[What you will do]
Your answer must contain each line of the listing in which "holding" appears, copied in full.
*** Information supplied Section Begins ***
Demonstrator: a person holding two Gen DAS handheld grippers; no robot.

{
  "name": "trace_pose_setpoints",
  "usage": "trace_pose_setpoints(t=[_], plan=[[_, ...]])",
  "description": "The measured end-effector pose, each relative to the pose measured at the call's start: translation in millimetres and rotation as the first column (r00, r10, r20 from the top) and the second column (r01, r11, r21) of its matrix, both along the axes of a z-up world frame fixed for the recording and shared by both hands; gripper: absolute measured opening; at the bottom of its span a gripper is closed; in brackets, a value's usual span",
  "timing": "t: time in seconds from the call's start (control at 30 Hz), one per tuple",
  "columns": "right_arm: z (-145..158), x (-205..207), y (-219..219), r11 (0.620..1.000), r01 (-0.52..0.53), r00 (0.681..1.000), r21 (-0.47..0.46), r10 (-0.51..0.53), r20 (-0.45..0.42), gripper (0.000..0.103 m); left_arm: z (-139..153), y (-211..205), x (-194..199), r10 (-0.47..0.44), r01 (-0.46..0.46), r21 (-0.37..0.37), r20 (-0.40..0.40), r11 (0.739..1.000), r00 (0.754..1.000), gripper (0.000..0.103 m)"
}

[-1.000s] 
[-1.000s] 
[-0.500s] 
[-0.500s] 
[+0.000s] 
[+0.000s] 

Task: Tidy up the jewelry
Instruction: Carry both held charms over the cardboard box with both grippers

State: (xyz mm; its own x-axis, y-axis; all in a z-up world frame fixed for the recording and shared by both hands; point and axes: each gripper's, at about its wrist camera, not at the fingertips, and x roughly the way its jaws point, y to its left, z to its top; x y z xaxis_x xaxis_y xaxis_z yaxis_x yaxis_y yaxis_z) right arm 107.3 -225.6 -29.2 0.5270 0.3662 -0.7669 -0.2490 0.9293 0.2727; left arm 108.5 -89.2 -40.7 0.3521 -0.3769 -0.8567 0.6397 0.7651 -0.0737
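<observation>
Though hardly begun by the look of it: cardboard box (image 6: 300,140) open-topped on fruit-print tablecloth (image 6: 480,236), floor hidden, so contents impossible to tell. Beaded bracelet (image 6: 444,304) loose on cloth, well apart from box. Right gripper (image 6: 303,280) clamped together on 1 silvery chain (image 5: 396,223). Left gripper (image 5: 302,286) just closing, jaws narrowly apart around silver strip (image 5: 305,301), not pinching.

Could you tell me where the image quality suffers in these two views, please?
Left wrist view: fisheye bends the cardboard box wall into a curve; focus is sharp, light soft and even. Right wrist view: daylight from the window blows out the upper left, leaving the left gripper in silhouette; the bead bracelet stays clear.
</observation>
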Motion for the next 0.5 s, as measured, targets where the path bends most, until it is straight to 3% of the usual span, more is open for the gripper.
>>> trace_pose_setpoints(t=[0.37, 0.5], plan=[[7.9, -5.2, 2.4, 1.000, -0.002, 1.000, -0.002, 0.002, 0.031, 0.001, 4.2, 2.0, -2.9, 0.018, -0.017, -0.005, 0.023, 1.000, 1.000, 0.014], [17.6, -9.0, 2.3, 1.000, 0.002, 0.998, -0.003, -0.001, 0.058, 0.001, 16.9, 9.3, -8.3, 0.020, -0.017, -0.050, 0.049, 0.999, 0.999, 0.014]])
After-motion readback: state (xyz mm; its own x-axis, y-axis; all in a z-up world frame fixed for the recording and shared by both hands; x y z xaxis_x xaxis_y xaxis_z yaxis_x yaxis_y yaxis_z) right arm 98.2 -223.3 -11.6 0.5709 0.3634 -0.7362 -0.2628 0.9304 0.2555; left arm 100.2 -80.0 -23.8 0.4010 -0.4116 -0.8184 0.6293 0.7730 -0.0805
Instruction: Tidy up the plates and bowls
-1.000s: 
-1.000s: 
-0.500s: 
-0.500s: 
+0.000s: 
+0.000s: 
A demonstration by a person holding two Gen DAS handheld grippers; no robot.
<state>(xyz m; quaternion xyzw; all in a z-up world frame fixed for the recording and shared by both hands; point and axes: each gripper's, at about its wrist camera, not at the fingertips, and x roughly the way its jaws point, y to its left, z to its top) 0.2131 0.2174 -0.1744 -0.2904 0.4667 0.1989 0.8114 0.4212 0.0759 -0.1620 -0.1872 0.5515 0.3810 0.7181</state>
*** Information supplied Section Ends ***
[Problem solution]
Demonstrator: a person holding two Gen DAS handheld grippers; no robot.
A demonstration by a person holding two Gen DAS handheld grippers; no robot.

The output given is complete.